The task =>
When writing out the listing below, reproduce every word exactly and skip the pictures.

Material provided =>
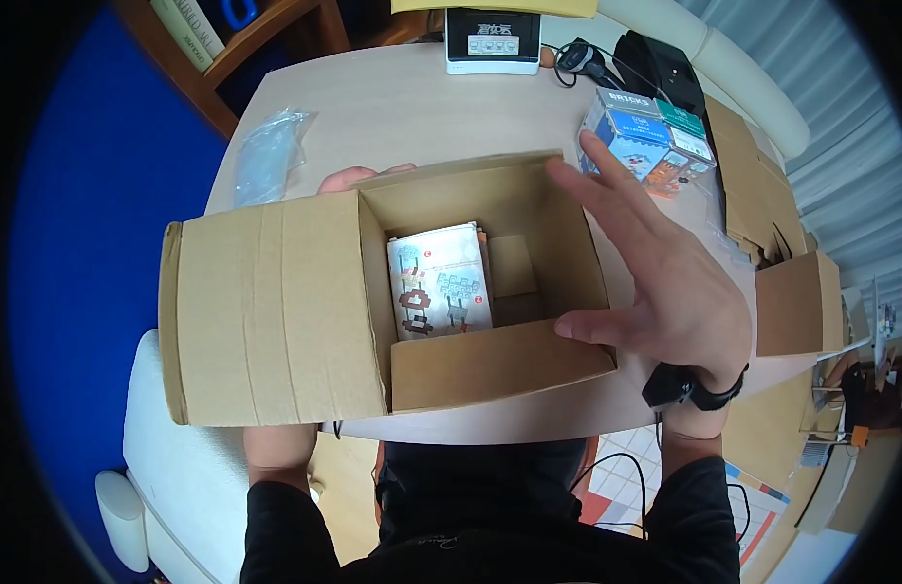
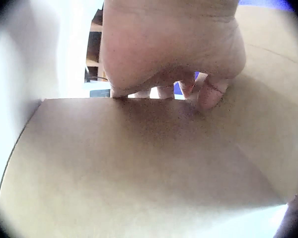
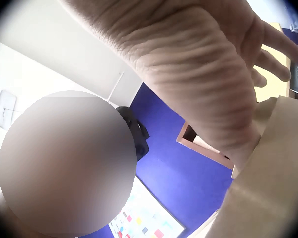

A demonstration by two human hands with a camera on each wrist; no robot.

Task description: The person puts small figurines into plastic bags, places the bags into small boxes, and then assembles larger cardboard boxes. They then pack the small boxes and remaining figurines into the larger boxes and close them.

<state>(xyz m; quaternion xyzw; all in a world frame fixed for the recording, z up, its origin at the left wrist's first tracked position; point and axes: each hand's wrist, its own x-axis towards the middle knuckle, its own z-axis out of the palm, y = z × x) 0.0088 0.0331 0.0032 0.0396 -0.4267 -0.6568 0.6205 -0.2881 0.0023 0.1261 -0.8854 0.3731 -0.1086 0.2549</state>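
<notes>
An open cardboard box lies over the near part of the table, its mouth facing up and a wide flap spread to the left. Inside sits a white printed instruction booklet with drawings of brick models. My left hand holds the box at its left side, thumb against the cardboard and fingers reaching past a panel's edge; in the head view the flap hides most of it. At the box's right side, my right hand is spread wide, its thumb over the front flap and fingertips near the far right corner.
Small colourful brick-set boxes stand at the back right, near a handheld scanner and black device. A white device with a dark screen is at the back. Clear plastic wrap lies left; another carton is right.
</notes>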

Answer to this exercise =>
A demonstration by two human hands with a camera on each wrist; no robot.

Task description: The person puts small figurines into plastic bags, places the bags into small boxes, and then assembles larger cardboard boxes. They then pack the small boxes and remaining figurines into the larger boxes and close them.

<state>(xyz m; quaternion xyzw; all in a world frame fixed for the recording, z up, its origin at the left wrist's first tracked position; point and axes: each hand's wrist, its own x-axis towards the middle knuckle, its own z-axis out of the palm, y = z × x) 0.0088 0.0331 0.0032 0.0396 -0.4267 -0.6568 0.6205 -0.2881 0.0023 0.1261 -0.8854 0.3731 -0.1086 0.2549</state>
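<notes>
An open cardboard box lies over the near part of the table, its mouth facing up and a wide flap spread to the left. Inside sits a white printed instruction booklet with drawings of brick models. My left hand holds the box at its left side, thumb against the cardboard and fingers reaching past a panel's edge; in the head view the flap hides most of it. At the box's right side, my right hand is spread wide, its thumb over the front flap and fingertips near the far right corner.
Small colourful brick-set boxes stand at the back right, near a handheld scanner and black device. A white device with a dark screen is at the back. Clear plastic wrap lies left; another carton is right.
</notes>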

There is nothing more to the answer.